Activity
Go through the material and copy each line that includes "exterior".

Supplied entries
_ _ _ _

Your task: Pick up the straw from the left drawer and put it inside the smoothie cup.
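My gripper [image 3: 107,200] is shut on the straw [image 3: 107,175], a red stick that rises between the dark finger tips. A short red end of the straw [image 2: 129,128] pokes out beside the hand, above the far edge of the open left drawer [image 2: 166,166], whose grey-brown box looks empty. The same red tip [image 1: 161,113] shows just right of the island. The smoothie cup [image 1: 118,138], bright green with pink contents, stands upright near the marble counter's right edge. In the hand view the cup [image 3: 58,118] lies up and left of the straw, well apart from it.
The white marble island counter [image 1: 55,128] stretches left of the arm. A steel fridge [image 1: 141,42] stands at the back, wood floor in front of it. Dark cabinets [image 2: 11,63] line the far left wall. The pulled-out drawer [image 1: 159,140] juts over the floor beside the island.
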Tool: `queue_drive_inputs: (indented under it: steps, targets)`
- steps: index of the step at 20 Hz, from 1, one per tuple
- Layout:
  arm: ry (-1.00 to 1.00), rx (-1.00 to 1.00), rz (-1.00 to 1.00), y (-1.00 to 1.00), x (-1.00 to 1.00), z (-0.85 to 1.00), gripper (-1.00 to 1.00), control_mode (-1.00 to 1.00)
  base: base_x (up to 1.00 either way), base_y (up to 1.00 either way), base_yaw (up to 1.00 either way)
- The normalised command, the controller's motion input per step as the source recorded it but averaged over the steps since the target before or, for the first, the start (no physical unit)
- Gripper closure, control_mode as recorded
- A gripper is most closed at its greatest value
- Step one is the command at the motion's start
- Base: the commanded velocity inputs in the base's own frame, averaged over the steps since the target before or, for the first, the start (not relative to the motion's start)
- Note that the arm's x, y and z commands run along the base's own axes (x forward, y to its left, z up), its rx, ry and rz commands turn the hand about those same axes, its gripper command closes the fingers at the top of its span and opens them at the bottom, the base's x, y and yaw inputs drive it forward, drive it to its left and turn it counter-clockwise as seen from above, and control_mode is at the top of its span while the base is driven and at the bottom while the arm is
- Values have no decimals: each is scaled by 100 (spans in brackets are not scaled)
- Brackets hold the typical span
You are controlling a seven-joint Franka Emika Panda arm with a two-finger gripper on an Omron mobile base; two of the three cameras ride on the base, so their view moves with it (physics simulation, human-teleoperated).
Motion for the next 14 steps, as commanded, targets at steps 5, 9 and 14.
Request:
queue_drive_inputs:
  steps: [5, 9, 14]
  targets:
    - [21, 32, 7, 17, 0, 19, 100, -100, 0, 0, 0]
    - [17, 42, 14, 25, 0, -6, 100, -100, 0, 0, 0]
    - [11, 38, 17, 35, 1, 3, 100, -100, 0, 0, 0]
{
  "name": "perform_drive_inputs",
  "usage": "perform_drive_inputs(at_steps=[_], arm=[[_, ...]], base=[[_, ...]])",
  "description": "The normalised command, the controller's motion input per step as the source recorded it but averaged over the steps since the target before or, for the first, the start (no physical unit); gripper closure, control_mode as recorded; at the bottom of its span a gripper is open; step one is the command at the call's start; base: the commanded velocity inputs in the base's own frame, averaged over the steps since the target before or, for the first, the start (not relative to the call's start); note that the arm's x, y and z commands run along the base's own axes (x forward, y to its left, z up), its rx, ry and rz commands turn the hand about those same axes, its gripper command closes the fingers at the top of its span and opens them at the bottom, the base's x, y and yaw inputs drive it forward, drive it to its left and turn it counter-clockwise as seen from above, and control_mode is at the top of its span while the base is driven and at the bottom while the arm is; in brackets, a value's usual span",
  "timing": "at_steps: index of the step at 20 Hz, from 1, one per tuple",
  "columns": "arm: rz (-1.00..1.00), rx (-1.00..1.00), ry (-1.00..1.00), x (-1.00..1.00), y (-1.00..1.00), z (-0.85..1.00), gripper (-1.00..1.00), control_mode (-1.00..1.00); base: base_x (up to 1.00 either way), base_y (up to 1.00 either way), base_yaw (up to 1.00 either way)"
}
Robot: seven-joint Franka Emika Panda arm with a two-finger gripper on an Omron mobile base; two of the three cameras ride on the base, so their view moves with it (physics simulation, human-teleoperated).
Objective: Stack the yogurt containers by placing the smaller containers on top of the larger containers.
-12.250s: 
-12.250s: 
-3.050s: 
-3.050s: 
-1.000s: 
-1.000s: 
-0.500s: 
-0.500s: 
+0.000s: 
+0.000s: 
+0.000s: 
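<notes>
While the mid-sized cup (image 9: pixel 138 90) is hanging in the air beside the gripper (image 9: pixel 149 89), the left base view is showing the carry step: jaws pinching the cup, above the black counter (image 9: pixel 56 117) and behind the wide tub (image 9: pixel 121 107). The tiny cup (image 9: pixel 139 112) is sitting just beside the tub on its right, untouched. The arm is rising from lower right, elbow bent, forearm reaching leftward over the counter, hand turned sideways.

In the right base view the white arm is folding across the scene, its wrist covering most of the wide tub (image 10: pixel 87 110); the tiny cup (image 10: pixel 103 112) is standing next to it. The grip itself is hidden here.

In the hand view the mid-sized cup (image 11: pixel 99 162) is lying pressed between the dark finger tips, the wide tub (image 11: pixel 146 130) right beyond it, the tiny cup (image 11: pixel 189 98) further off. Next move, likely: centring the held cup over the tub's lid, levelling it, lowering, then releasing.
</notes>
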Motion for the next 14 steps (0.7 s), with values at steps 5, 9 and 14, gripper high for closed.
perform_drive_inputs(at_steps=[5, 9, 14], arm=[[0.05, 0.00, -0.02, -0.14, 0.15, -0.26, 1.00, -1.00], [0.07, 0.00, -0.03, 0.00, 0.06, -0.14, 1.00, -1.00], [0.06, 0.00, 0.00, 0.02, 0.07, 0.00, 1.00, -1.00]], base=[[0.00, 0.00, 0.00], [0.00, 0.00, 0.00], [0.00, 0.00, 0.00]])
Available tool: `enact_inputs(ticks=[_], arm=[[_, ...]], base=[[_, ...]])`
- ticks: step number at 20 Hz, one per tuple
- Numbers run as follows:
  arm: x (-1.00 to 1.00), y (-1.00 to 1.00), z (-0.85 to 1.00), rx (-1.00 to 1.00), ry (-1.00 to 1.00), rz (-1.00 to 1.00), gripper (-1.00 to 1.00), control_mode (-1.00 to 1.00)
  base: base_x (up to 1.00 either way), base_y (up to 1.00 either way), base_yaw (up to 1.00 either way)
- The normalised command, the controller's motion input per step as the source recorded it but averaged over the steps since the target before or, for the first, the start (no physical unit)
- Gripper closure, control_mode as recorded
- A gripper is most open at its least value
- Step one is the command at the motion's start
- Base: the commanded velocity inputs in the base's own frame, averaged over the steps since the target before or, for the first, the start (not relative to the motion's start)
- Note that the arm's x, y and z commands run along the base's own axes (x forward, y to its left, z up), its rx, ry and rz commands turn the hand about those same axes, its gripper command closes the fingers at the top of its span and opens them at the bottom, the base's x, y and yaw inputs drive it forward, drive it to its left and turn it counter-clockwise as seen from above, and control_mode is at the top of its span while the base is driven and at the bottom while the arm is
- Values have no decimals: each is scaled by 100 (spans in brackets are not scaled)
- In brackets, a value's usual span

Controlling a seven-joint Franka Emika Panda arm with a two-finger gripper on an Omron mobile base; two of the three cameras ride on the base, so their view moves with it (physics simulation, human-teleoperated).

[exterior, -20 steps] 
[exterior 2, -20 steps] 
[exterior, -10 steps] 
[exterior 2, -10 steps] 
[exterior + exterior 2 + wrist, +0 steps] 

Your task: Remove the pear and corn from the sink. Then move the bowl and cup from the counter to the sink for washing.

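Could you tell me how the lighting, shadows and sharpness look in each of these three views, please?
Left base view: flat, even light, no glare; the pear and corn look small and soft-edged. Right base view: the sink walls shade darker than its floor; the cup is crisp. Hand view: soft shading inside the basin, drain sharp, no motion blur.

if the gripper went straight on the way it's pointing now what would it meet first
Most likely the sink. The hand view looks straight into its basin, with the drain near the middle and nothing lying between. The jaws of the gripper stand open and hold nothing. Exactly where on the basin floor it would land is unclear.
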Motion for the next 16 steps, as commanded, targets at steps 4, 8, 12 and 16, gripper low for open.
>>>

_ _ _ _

Solution
[exterior, -20 steps] 
[exterior 2, -20 steps] 
[exterior, -10 steps] 
[exterior 2, -10 steps] 
[exterior + exterior 2 + wrist, +0 steps] 

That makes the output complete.